■ INPUT DATA
━━━━━━━━━━

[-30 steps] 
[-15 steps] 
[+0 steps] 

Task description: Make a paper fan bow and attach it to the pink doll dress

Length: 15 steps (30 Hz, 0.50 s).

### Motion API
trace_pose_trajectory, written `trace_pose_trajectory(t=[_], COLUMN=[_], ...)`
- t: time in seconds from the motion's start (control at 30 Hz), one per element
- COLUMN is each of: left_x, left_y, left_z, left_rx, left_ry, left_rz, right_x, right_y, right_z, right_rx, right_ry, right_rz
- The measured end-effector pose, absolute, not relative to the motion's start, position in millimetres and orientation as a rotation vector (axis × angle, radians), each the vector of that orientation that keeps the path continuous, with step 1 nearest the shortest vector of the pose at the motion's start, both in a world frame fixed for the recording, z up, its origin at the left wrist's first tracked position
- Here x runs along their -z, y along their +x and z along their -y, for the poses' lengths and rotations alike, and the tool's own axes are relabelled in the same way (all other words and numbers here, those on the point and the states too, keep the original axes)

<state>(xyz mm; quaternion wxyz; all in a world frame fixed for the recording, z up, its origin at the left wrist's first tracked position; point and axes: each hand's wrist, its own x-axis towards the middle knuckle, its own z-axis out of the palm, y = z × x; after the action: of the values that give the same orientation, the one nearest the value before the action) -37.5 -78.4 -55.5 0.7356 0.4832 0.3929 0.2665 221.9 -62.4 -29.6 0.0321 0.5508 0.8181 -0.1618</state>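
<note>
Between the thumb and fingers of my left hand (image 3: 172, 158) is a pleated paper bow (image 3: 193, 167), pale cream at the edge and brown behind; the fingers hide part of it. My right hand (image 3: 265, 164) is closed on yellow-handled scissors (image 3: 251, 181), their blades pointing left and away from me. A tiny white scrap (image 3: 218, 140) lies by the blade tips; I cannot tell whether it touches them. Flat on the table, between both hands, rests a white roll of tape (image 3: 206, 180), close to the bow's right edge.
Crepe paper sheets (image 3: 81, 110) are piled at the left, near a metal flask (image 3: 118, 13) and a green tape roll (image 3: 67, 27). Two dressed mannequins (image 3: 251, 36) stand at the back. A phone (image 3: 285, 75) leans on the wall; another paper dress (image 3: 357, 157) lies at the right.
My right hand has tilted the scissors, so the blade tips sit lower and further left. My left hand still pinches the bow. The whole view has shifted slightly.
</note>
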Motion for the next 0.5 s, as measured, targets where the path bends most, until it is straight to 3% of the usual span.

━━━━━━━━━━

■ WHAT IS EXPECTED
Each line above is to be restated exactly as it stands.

■ EXERCISE SOLUTION
[-30 steps] 
[-15 steps] 
[+0 steps] 

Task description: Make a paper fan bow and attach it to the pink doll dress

Length: 15 steps (30 Hz, 0.50 s).

### Motion API
trace_pose_trajectory, written `trace_pose_trajectory(t=[_], COLUMN=[_], ...)`
- t: time in seconds from the motion's start (control at 30 Hz), one per element
- COLUMN is each of: left_x, left_y, left_z, left_rx, left_ry, left_rz, right_x, right_y, right_z, right_rx, right_ry, right_rz
- The measured end-effector pose, absolute, not relative to the motion's start, position in millimetres and orientation as a rotation vector (axis × angle, radians), each the vector of that orientation that keeps the path continuous, with step 1 nearest the shortest vector of the pose at the motion's start, both in a world frame fixed for the recording, z up, its origin at the left wrist's first tracked position
- Here x runs along their -z, y along their +x and z along their -y, for the poses' lengths and rotations alike, and the tool's own axes are relabelled in the same way (all other words and numbers here, those on the point and the states too, keep the original axes)

<state>(xyz mm; quaternion wxyz; all in a world frame fixed for the recording, z up, its origin at the left wrist's first tracked position; point and axes: each hand's wrist, its own x-axis towards the middle knuckle, its own z-axis out of the palm, y = z × x; after the action: of the values that give the same orientation, the one nearest the value before the action) -37.5 -78.4 -55.5 0.7356 0.4832 0.3929 0.2665 221.9 -62.4 -29.6 0.0321 0.5508 0.8181 -0.1618</state>
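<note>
Between the thumb and fingers of my left hand (image 3: 172, 158) is a pleated paper bow (image 3: 193, 167), pale cream at the edge and brown behind; the fingers hide part of it. My right hand (image 3: 265, 164) is closed on yellow-handled scissors (image 3: 251, 181), their blades pointing left and away from me. A tiny white scrap (image 3: 218, 140) lies by the blade tips; I cannot tell whether it touches them. Flat on the table, between both hands, rests a white roll of tape (image 3: 206, 180), close to the bow's right edge.
Crepe paper sheets (image 3: 81, 110) are piled at the left, near a metal flask (image 3: 118, 13) and a green tape roll (image 3: 67, 27). Two dressed mannequins (image 3: 251, 36) stand at the back. A phone (image 3: 285, 75) leans on the wall; another paper dress (image 3: 357, 157) lies at the right.
My right hand has tilted the scissors, so the blade tips sit lower and further left. My left hand still pinches the bow. The whole view has shifted slightly.
</note>
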Motion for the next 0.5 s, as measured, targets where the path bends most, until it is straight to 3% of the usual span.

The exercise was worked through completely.